This section includes some tips and best practices for using ThoughtSpot Data Connect.
Data sources
Unless you’re trying to bring in relationships between tables with a data source, the recommendation is to create one data source load job per table. Doing this makes your data sources more flexible for if/when you need to change something (add a column, etc.)
If you want to add a foreign key, do it using the TQL command ALTER TABLE, after the load has completed. This is often easier than trying to get relationships to come in with a data load, and it works even if the relationship you want to create does not exist in the source system. If use this method, you’ll need to manually create the relationships using a TQL script, which you can run afterward the first data load.
Derived column names
When you create a derived column, further activities in ThoughtSpot Data Connect will show you the target column name, since there is no analogous column in the source.
Compact tables to save memory
If you’re doing incremental loads into existing tables, you may want to automate a script that runs the TQL command COMPACT TABLE either after each incremental load, or periodically (like weekly, for a nightly load). This is because when upserts are performed, space from the old rows is not released. The delta between each row that gets upserted is retained and takes up memory.
Renaming columns and tables
ThoughtSpot does not support renaming columns using TQL for tables that were imported with Data Connect. You can rename columns and tables after a data load, using the DDL edit step or the ThoughtSpot web application. Select Data and click on the name of the table. Then click on a column to rename it.
In older versions of ThoughtSpot Data Connect, you could not use characters other than alphanumeric and underscores. Now, you can change a column name to use those, for example you could change “percent_gross_margin” to “% gross margin”.
Remember: The use of spaces is not supported. Also, field names must contain 65 characters or less, and they cannot start with a number.
Status reporting
You can see the status of a data load job by looking at the list of data sources. The data load status gets updated every 30 seconds.

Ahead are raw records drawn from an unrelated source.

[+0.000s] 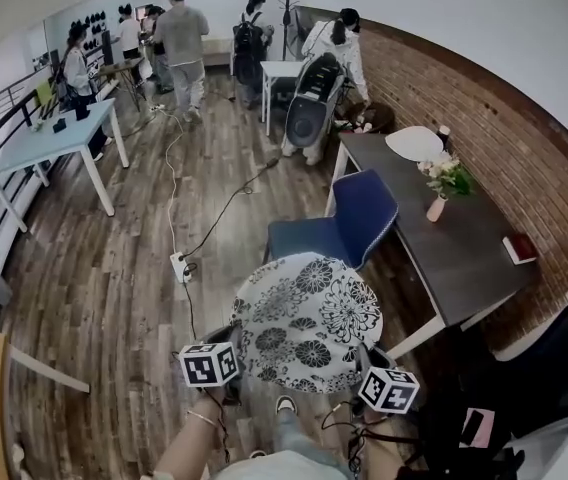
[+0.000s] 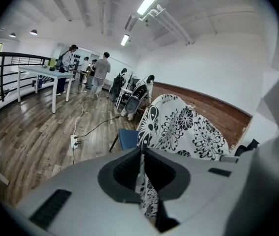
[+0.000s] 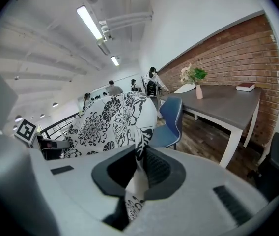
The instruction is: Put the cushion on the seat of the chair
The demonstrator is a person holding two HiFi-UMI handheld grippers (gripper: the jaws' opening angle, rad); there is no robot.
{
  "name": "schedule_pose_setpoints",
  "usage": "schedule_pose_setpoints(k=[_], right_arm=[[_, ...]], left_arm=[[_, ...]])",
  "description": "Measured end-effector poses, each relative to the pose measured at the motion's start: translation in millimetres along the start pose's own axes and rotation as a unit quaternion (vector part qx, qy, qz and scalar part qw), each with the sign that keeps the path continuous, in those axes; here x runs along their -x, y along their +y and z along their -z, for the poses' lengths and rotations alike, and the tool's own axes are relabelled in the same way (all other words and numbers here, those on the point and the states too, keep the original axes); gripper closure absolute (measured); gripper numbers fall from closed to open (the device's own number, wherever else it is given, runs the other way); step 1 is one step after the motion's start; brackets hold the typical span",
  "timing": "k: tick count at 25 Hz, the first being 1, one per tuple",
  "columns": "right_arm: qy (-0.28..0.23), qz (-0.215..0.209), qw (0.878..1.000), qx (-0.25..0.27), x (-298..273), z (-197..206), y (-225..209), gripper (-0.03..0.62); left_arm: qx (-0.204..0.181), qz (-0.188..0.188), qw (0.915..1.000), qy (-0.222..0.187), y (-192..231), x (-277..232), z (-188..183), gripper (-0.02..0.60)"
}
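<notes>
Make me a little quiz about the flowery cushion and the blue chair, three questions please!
1. How many claws pinch the flowery cushion? A none, B one, C two.
2. True or false: the cushion already lies on the seat of the blue chair.
3. Fill in: the vase of flowers stands on the ____.

Key
1. C: the left claw and the right claw are each shut on its edge.
2. False: it is held up in front of the chair.
3. The desk.
</notes>
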State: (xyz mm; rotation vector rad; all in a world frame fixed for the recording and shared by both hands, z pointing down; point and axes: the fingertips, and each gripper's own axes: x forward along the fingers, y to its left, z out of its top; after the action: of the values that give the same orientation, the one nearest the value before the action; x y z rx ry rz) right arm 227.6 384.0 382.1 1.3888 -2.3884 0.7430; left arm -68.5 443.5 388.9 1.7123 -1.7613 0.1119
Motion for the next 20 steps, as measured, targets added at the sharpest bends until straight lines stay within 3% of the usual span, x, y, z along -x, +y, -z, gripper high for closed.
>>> schedule_pose_setpoints(k=[10, 20], right_arm=[[0.002, -0.023, 1.0, 0.003, -96.2, -83.8, -43.9, 0.562], [0.009, -0.041, 0.999, -0.012, -154.5, -106.3, -70.8, 0.562]], left_arm=[[-0.008, -0.019, 0.9997, -0.011, -21.1, -90.5, -75.8, 0.566], [-0.029, -0.03, 0.9991, -0.007, -32.0, -143.9, -102.4, 0.566]])
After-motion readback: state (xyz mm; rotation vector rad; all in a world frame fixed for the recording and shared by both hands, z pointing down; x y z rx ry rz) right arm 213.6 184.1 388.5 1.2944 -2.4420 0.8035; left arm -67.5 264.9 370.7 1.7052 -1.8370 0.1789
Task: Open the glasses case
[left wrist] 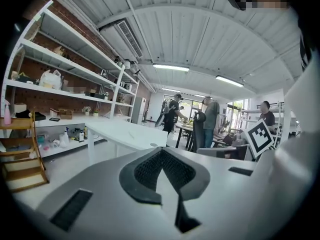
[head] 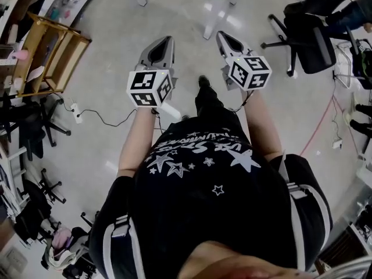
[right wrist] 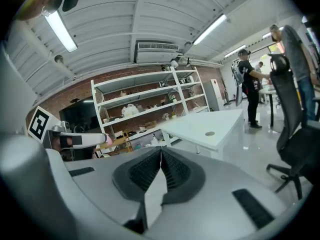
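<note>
Short of the table [left wrist: 125, 134], your left tool [head: 167, 40] and right tool [head: 222, 36] are closed, empty; the unseen glasses case is likely light, rigid: grip its lid edge.

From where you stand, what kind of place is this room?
Probably a workshop or lab-like office: tall wall shelves stocked with supplies, a white work table, and a rolling office chair.

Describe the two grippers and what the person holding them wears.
Both the left gripper and right gripper are light grey wedge-shaped shells with black ribbed pads. Each carries a white cube with black square markers. The person wears a black star-printed T-shirt with short sleeves.
</note>
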Demonstrator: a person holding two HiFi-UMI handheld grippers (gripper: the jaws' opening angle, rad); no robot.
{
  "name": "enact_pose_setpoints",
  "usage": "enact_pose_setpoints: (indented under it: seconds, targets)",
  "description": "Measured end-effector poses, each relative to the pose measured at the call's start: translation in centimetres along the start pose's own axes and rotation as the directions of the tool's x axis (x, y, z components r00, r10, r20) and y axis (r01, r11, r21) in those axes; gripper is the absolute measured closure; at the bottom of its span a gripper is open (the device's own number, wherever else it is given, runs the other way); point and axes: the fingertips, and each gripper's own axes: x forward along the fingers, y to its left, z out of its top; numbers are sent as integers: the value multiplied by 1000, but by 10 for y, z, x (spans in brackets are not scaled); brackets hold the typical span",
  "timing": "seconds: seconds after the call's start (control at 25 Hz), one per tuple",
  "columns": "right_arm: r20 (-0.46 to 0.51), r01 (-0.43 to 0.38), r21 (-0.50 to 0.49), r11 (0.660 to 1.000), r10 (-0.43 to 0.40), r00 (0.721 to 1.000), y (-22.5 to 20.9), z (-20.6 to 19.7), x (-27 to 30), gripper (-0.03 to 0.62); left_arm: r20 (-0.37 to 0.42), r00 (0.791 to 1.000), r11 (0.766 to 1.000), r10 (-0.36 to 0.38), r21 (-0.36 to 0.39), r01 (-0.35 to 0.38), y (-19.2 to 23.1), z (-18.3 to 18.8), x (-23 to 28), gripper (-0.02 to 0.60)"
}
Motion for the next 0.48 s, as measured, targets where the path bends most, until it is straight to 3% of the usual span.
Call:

To see loading details for each table that makes up a data load, click on the name of the data load.
View log files
You can download the session logs for a data load run. Access the link to download the log on the data load status details page for the session. Check the log files for a successful or failed run, and fix the cause of the failure before resubmitting the job.
Timestamp format
All relevant source values should be in the following format: yyyy-mm-dd hh:mm:ss[.fffffffff]

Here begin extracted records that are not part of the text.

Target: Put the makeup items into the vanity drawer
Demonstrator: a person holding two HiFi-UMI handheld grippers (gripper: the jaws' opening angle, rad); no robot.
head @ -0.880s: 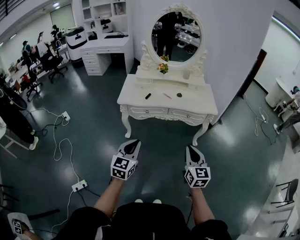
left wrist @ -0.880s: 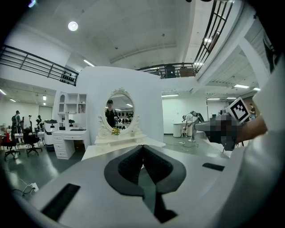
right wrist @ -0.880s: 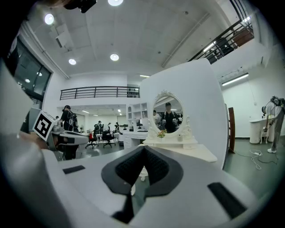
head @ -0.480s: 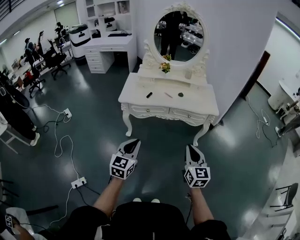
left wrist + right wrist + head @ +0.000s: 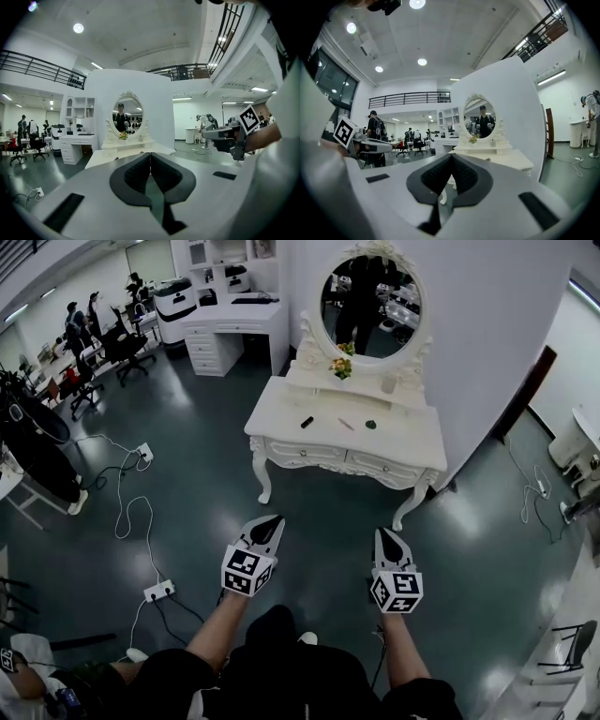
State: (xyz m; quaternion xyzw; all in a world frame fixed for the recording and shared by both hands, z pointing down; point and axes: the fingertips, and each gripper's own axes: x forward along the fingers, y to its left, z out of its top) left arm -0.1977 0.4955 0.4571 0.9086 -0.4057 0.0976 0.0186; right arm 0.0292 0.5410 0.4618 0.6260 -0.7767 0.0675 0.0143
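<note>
both jaw pairs pressed together, empty: left gripper [image 5: 270, 523], right gripper [image 5: 386, 536]. vanity [image 5: 277, 416] well ahead; black makeup tube [image 5: 307, 422] lies diagonal, nearer the left gripper.

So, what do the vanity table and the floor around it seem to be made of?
The vanity table looks like white-painted wood, or a moulded imitation: even satin white, with carved trim and curved legs. Which one, the pictures do not settle. The floor looks like a smooth coated hard surface, perhaps epoxy: dark green-grey, seamless, with soft light reflections.
</note>
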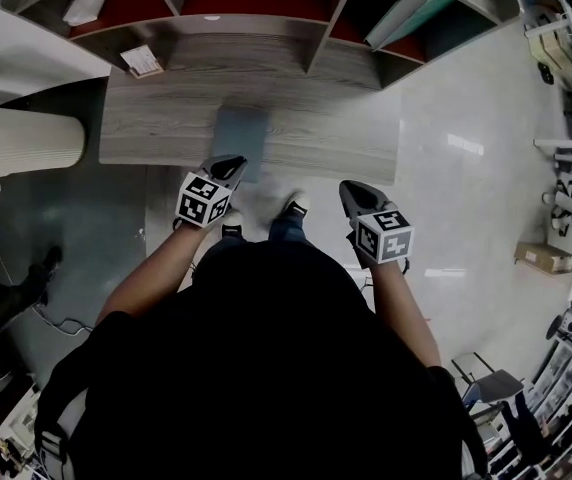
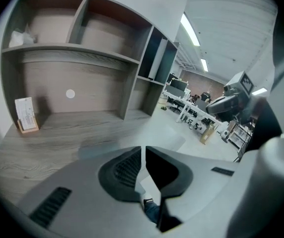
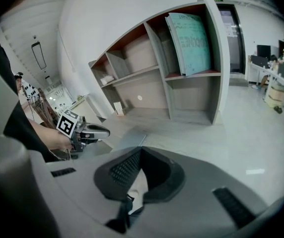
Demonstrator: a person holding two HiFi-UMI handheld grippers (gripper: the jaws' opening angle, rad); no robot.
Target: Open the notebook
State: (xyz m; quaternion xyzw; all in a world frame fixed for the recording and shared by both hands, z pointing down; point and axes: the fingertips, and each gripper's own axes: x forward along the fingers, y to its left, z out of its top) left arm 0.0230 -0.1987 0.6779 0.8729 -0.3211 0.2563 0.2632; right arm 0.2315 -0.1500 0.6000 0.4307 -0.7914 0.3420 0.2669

. In addition, please ensure that year values are within the range of 0000-9999.
Import relationships
Relationships (primary key/foreign key) can be imported from the source database. For this to work, the primary and foreign key(s) need to be made up of only one column each. That is, they cannot be composite keys. You will also need to include all the tables whose relationships you want to bring over into ThoughtSpot within a single data source.
Edit the DDL script to choose a different database, schema, or table
You can edit the SQL DDL (data definition language) script generated by ThoughtSpot Data Connect to point to an existing table in ThoughtSpot. You can then load to that table and/or create the table in a different database/schema than what the default DDL suggests. To do this, the column names and the order of the column names must match exactly with the table you are importing into in ThoughtSpot.
No need to import a column mentioned in an expression
It is not necessary to import a column that is mentioned in an expression. For example, let’s say you have a source table “sales_fact” with a column “revenue”. You may want to use that column as part of an expression that calculates gross margin. But maybe you don’t want to include the column “revenue” in the target table. You can unselect the column “revenue” in the table selection page, and then add your gross margin expression that references the column “revenue”, even though it isn’t part of the data to be loaded. Your expression will still work.
Internet connectivity
The only internet access the needed for ThoughtSpot Data Connect to operate is
outbound access to https://app.informaticaondemand.com
and
https://app2.informaticacloud.com
(port 443). Of course, it also needs any
other internet connectivity required to access any cloud data sources, like
Salesforce. No inbound access is needed.
Troubleshooting
To view details about error conditions, you can look at the trace file that is generated when there is a red bar error.
Possible issues that can occur are:
- Cannot connect to data source.
- Authentication was rejected.
- Schema being loaded does not match schema receiving the load.
Expressions
You can validate your expressions when using ThoughtSpot Data Connect. Make sure to click Validate after entering your expression. This prevents you from entering an invalid expression that will fail at runtime.
When using the expression builder concat
, you need to use single quotes instead of double quotes around each of the strings.
Connection parameters
Informatica provides documentation on each of its connectors. This contains information on the connection properties and what they mean for each connector. You can see the connection properties in ThoughtSpot Data Connect by mousing over the key value pairs, however, you won’t be able to see their meanings. For that, you should refer to the Informatica documentation.